I Disastri della guerra ci parlano delle atrocità commesse dall'esercito napoleonico, che penetrò nel Paese nel 1808 e ne fu cacciato a calci nel sedere nel '14. Sì, lo so, ho sempre detestato con tutto il cuore il macellaio di Aiaccio, l'arrogante nanerottolo la cui smisurata ambizione ha messo a ferro e a fuoco vaste porzioni d'Europa provocando la morte di almeno 5 milioni di persone. È quindi naturale che un'opera così antinapoleonica mi interessi particolarmente. Ma ciò che c'è di straordinario in Goya è che il suo orrore per la guerra non si ferma lì: il Disastro n° 58, intitolato Populaglia, ritrae due spagnoli che infieriscono su un cadavere; il 44, Yo lo vi, mostra che, mentre una madre cerca di calmare il figliolo disperato, un curato scappa tenendosi stretta la sua borsa; nel 71, Contra el bien general, un essere mostruoso, con ali da pipistrello e unghie da rapace scrive nuove leggi mentre il popolo alle sue spalle si dispera.
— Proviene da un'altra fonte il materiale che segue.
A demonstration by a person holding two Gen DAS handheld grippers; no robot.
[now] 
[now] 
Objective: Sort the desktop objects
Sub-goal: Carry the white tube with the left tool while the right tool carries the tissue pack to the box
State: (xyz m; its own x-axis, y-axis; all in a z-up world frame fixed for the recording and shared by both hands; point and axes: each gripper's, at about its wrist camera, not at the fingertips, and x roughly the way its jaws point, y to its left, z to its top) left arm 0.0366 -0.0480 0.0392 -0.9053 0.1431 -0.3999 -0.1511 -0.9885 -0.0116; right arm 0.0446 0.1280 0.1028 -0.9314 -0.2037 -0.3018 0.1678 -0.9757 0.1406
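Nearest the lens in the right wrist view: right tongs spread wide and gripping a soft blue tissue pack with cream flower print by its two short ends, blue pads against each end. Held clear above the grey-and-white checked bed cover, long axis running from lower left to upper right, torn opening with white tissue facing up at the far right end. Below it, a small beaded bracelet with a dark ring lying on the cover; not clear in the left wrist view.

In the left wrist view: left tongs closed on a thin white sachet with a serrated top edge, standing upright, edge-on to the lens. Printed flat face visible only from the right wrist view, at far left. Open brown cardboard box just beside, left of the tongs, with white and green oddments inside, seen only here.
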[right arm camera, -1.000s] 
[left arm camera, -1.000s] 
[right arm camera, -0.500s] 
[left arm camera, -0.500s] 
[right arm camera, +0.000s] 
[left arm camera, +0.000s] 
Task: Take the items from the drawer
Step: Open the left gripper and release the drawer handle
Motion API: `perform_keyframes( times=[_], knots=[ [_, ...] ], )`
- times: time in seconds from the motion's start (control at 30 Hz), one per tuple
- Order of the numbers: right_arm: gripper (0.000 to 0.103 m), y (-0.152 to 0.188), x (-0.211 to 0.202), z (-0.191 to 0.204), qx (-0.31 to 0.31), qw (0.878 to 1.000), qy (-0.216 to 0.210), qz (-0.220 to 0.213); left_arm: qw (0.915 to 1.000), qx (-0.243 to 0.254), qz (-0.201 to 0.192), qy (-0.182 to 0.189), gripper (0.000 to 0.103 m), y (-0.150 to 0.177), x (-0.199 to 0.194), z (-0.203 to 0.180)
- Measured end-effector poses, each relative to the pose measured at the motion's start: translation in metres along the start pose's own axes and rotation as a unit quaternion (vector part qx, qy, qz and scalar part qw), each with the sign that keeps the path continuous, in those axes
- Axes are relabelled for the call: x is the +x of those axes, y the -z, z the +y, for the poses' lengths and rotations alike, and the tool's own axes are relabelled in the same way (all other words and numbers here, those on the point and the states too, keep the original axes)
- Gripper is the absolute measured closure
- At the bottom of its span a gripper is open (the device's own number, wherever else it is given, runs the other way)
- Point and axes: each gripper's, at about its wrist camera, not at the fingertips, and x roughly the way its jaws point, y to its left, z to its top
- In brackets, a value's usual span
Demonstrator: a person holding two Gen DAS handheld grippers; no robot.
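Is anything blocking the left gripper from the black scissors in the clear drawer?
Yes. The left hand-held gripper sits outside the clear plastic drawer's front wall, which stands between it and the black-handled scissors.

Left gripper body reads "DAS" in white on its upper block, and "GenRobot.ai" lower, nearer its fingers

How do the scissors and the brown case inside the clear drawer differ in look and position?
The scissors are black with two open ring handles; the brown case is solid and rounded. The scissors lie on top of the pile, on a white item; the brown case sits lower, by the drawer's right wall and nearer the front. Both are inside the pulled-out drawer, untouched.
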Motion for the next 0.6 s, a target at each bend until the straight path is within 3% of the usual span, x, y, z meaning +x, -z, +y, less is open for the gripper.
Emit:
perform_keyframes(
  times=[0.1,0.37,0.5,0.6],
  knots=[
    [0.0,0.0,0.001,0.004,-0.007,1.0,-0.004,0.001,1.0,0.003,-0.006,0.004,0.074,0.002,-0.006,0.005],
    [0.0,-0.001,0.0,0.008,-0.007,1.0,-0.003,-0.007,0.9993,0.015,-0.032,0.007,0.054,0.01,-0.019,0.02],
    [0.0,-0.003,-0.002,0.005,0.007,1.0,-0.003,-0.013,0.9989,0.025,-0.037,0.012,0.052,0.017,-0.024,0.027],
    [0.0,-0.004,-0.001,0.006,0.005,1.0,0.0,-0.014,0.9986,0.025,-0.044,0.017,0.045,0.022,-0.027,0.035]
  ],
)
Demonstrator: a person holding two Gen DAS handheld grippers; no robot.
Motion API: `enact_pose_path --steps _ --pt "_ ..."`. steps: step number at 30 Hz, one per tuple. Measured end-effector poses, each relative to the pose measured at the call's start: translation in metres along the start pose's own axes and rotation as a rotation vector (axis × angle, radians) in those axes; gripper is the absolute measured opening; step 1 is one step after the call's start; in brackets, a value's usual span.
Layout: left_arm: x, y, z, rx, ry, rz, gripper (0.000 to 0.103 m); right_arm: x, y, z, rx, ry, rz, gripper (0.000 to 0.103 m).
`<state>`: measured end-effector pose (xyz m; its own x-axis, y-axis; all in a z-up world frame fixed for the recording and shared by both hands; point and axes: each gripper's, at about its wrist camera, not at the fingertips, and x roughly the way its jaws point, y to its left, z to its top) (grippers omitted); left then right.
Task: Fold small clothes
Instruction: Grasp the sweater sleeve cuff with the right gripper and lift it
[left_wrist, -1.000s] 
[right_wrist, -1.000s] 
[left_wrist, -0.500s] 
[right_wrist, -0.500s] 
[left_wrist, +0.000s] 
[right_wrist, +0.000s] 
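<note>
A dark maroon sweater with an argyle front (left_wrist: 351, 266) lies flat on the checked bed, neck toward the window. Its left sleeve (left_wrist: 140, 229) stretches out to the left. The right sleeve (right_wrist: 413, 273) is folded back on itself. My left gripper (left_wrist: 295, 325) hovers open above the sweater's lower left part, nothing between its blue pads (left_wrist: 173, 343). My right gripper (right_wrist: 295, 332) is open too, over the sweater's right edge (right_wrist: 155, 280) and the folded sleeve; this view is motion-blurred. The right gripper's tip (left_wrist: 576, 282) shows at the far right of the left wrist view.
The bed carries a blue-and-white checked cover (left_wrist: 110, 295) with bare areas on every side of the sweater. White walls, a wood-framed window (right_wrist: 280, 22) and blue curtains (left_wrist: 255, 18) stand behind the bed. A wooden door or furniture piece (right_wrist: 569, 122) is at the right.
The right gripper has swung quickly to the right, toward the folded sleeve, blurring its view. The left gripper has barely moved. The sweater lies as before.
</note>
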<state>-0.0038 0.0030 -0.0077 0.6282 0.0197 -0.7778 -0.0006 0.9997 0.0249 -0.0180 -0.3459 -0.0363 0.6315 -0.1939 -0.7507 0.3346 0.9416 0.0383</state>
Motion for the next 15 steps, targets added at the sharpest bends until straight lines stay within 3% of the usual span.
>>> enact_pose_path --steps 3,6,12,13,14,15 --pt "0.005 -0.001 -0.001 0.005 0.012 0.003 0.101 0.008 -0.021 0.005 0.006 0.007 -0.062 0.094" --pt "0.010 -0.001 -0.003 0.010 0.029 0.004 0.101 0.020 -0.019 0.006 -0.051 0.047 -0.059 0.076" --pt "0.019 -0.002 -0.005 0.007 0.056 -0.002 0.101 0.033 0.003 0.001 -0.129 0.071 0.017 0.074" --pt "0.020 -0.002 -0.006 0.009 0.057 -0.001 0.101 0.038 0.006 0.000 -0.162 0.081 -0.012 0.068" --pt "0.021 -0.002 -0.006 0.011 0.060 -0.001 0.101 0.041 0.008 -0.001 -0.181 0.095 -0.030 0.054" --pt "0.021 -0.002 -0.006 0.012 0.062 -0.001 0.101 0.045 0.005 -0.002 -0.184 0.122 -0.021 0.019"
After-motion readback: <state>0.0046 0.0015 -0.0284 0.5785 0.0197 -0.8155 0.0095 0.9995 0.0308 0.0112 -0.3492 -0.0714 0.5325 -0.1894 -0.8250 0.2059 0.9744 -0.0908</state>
Il ciclo termina con due immagini, Morì la verità e Se resuscitasse? Nella prima la Verità è sul suo letto di morte, come una Madonna, attorniata da grottesche figure ecclesiastiche. Nella seconda c'è l'unico tratto di speranza di tutta la serie: la Verità forse un giorno potrà risorgere.

Te lo ripeto: devi andare a Bagnacavallo.